## Try it:
For the data that follows, print the line with "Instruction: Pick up", the line with "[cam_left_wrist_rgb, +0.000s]", and all lines between them, exactly as they stand. Omit pictures and add nothing.

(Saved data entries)
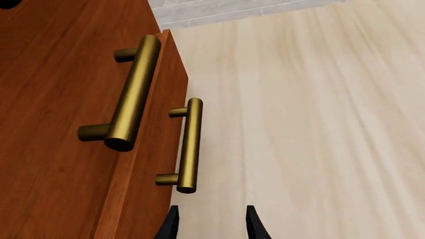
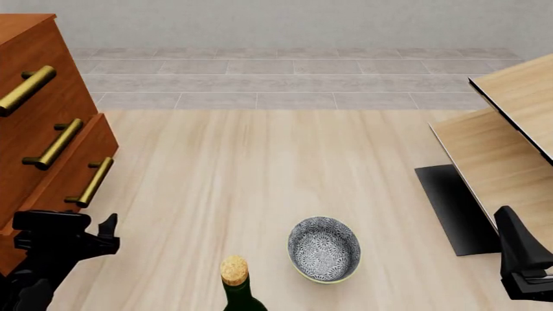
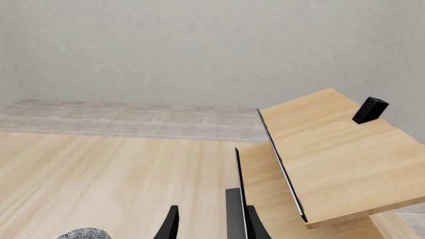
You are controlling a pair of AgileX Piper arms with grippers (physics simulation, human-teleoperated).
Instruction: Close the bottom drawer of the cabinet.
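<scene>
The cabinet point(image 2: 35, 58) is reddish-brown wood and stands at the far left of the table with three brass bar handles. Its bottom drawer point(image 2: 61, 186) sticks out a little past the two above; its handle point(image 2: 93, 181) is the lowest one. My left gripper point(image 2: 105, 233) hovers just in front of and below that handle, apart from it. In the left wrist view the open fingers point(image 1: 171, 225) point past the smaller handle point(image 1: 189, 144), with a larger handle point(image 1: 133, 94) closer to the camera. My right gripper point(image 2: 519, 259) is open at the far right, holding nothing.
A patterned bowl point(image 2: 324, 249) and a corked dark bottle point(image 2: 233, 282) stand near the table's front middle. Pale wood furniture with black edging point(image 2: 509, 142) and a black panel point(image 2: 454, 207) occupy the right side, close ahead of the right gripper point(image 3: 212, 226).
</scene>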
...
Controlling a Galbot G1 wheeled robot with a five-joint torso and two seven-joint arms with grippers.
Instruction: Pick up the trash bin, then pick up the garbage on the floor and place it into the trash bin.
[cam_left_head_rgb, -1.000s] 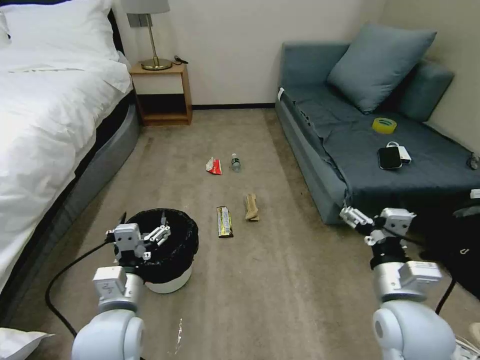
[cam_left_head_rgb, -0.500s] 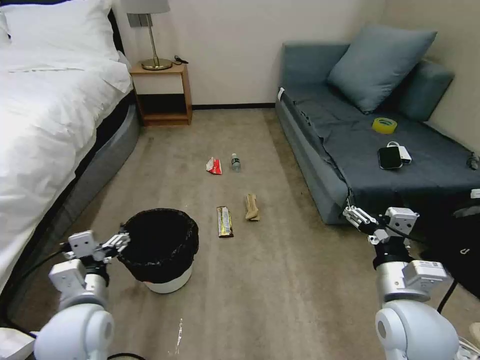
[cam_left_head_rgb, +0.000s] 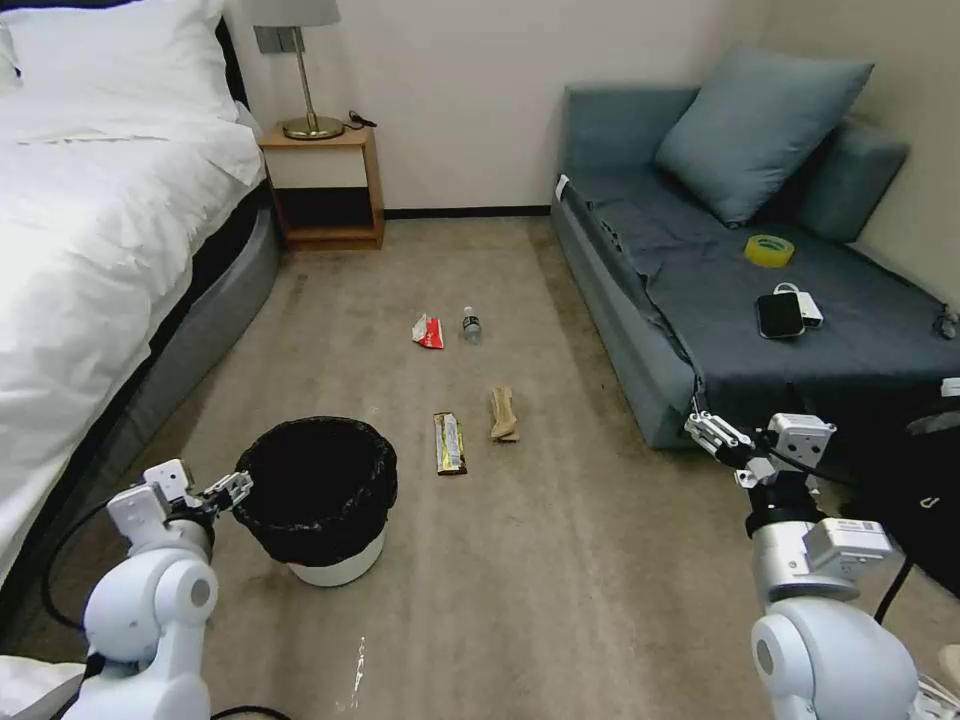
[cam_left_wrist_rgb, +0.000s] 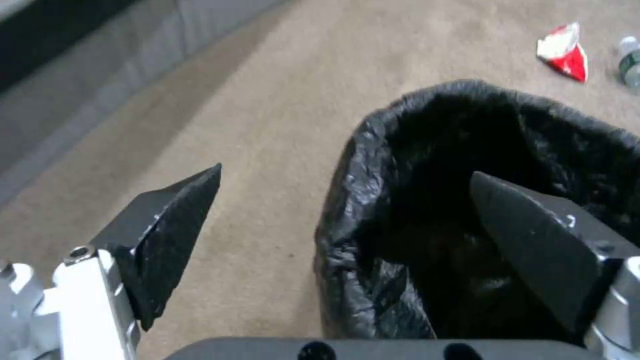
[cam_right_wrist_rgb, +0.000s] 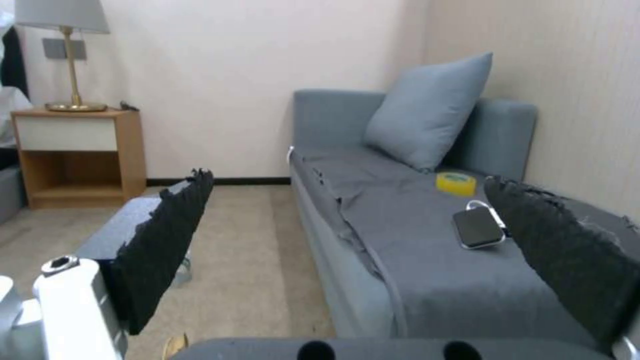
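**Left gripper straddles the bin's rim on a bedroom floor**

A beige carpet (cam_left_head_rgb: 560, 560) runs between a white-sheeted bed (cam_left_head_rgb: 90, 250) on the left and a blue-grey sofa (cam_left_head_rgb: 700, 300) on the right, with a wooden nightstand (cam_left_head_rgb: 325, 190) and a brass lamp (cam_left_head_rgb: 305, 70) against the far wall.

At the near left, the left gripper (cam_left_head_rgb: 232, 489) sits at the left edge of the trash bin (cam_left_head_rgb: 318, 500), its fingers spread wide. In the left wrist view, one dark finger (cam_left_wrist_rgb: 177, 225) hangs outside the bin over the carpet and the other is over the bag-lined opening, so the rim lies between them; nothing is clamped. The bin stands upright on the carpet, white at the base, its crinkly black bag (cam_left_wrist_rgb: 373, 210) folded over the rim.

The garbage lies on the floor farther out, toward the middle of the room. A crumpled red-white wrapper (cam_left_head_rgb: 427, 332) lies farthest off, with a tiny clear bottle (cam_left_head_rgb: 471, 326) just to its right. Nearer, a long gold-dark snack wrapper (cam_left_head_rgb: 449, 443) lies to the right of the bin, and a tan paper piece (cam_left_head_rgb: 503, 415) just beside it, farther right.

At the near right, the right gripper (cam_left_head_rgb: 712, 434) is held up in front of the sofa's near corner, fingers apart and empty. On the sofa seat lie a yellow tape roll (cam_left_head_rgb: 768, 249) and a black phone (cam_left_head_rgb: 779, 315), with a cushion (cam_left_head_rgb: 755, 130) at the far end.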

## Response for this exercise:
Instruction: Pick up the trash bin, then pick up the garbage on the floor and place it into the trash bin.
[cam_left_head_rgb, -1.000s] 
[cam_left_head_rgb, -0.500s] 
[cam_left_head_rgb, +0.000s] 
[cam_left_wrist_rgb, +0.000s] 

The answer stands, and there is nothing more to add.